Vitamin D in Pregnancy

Vitamin D Deficiency in Pregnancy - Identifying Associations and Mechanisms Linking Maternal Vitamin D Deficiency to Placental Dysfunction and Adverse Pregnancy Outcomes

Status
Unknown
Phase
N/A
Study type
Interventional
Enrollment
2,000 (estimated)
Sponsor
University of Aarhus · Academic / Other
Sex
Female
Age
18 Years
Healthy volunteers
Accepted

Summary

Danish pregnant women are recommended ad daily vitamin D supplement of 10 µg. Despite the fact that 9 out of 10 women take vitamin D supplements, more than 40% of pregnant women are vitamin D deficient, putting them at an increased risk of pregnancy complications like fetal growth restriction and pre-eclampsia. Our hypothesis is that pregnant women would benefit from an increased intake og vitamin D and that an intake of 90µg/day can reduce the prevalence of placenta-related pregnancy complications. Combining a double-blinded randomized trial (10µg vs.90µg) with collection of placental material, we want to test if the prevalence of pregnancy complications is reduced and explore how vitamin D affects placenta to improve our understanding of the disease pathology and risk factors.

Detailed description

As vitamin D (vit-D) is essential for growth and linked to placental function, health authorities recommend a daily 10µg vit-D supplement in pregnancy. Despite the fact that 9 out of 10 women take supplements, more than 40% of pregnant women are vit-D deficient, putting them at an increased risk of pregnancy complications like fetal growth restriction and pre-eclampsia. These conditions affect 6-10 % of all pregnancies, increasing the risk of preterm delivery, perinatal morbidity and mortality. In worse case, preeclampsia may also be fatal for the pregnant women herself. Around 20% of vit-D intake comes from the diet (e.g. fish, egg yolk) and the rest from sun-exposure. However, in Denmark, there is not enough sunlight from October to March to fuel vit-D synthesis underlining the need for supplementation. The high prevalence of vit-D deficiency indicates that current guidelines are not sufficient. Indeed, today´s recommendations date back to a small-scale 1986 Norwegian study not taking into account dietary differences such as the high intake of fish in Norway. Since then, accumulating evidence has linked exposure to pregnancy complications and vit-D deficiency per see to long-term health problems in the affected children. This include a higher risk of asthma, cardiovascular disease, diabetes, obesity schizophrenia, neurodevelopmental problems and multiple sclerosis. Notably, the affected women also suffer an increased risk of disease, e.g. heart disease in later life. Vitamin D supplements in the range of 90-100 µg are safe in pregnancy, but it is not yet known if and to what extent increased vitamin D supplementation prevents pregnancy-related diseases.
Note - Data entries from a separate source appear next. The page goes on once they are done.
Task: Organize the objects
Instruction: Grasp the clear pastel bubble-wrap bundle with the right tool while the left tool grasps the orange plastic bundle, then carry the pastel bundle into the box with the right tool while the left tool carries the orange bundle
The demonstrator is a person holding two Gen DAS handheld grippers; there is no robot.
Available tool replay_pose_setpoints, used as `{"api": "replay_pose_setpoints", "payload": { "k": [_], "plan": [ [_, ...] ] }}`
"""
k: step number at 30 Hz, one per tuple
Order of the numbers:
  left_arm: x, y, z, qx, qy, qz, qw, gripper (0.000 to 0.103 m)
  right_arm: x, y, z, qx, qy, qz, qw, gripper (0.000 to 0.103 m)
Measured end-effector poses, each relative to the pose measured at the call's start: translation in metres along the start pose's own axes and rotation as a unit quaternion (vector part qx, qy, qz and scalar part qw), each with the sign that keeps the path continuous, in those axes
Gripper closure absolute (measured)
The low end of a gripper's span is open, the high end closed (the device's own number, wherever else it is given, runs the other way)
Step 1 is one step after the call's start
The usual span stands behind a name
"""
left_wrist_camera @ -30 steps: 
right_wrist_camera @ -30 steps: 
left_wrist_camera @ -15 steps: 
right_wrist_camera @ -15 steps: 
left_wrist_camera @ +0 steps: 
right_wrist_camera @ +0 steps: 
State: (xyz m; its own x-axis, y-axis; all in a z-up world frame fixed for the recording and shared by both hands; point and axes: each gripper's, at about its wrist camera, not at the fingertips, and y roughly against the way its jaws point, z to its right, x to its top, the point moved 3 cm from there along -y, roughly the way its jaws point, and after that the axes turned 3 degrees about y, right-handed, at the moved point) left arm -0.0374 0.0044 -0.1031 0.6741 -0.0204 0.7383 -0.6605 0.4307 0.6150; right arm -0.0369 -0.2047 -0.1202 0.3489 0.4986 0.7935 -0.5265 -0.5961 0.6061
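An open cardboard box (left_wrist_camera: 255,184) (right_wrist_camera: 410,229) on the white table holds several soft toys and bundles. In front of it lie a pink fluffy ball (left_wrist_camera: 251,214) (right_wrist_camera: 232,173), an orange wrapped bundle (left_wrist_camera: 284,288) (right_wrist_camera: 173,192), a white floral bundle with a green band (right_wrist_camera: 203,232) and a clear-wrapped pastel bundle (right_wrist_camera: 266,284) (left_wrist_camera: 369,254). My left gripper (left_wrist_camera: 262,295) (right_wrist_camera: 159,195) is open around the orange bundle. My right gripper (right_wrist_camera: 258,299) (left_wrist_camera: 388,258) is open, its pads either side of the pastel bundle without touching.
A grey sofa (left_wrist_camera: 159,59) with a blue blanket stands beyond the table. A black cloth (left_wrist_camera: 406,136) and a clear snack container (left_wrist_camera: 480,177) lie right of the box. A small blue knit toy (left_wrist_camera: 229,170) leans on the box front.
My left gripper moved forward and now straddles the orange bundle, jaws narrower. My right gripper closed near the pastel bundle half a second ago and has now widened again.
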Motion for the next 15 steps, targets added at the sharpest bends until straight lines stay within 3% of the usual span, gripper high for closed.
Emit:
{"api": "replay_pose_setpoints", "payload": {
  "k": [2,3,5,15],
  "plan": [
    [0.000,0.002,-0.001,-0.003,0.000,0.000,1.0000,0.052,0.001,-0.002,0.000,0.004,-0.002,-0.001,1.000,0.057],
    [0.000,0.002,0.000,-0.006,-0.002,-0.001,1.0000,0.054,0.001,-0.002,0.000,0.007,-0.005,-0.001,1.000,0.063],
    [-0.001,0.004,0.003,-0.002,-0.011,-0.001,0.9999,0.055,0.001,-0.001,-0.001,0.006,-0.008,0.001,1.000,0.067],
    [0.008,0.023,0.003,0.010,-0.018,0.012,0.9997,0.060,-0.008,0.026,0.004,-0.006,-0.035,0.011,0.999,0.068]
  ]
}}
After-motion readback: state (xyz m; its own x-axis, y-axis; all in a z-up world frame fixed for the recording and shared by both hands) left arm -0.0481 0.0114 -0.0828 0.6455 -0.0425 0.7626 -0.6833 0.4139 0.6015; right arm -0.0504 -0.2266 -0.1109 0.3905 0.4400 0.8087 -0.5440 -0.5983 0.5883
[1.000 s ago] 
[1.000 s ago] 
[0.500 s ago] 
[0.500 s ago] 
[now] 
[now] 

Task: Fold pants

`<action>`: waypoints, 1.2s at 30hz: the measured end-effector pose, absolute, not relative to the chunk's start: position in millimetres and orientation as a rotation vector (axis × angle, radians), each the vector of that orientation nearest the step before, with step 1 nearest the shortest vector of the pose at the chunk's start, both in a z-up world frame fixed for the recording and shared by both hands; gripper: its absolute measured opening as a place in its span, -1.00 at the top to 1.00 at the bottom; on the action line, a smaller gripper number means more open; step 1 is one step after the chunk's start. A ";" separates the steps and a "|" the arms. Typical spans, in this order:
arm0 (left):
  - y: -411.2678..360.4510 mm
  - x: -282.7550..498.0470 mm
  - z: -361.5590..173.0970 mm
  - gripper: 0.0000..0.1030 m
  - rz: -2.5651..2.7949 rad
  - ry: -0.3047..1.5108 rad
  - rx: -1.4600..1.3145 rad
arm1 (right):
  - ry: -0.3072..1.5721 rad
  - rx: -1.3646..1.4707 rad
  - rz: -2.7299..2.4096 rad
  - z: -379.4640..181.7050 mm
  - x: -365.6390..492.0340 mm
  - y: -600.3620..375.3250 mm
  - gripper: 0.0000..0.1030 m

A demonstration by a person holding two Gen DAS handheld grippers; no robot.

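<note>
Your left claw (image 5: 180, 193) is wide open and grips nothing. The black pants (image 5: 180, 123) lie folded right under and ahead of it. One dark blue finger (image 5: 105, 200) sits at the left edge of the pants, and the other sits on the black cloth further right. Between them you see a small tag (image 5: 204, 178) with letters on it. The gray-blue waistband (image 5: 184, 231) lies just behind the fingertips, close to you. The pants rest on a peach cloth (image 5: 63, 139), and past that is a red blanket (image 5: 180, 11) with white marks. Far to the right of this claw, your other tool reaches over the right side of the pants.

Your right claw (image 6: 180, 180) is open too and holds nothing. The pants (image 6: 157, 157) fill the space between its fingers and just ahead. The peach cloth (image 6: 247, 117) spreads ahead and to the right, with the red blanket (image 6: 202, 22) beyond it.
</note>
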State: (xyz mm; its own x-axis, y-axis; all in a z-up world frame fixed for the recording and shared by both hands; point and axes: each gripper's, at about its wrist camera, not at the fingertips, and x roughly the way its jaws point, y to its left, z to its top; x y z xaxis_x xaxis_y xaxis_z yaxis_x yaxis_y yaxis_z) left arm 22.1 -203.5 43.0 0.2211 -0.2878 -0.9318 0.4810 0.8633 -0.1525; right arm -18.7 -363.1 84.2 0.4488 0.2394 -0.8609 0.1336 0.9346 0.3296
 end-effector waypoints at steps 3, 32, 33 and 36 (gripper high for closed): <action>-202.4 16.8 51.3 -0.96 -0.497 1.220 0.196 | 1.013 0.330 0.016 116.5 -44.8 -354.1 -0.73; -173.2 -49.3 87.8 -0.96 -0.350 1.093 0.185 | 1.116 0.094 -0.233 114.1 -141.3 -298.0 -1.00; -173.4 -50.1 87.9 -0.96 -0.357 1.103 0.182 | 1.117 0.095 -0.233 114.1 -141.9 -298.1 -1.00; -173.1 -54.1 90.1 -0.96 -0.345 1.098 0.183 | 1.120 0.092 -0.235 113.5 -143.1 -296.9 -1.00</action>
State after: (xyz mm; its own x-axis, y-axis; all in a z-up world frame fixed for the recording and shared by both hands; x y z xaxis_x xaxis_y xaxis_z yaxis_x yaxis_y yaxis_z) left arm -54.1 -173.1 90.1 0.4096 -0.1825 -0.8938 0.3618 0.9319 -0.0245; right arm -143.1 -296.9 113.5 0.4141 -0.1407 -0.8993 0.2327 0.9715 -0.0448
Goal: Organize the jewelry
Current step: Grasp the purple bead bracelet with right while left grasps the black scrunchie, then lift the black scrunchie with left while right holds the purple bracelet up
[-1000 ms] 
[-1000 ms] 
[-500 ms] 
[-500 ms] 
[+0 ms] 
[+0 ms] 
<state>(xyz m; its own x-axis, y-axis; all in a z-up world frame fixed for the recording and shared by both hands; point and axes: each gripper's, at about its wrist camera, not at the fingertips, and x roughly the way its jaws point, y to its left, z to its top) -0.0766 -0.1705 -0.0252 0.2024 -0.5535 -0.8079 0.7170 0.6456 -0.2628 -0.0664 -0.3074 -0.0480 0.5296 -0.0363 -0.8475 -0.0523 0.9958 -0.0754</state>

Combining clinical testing of 90 µg vitamin D supplements, with identification of which placental pathways that are affected by vit-D would considerably improve our understanding of disease pathophysiology and the role of vit-D and improve the health of future generations in an easily implementable way.

Conditions

Interventions

TypeNameDescription
DIETARY_SUPPLEMENTVitamin D3 (90µg)The intervention is a higher dose of vitamin D than what is currently recommended to Danish pregnant women
DIETARY_SUPPLEMENTVitamin D3 (10µg)This intervention serves as a control as they get the current recommended vitamin D dose

Timeline

Start date
2020-06-08
Primary completion
2023-02-01
Completion
2023-05-01
First posted
2020-03-02
Last updated
2021-04-28

Locations

2 sites across 1 country: Denmark

Source: ClinicalTrials.gov record NCT04291313. Inclusion in this directory is not an endorsement.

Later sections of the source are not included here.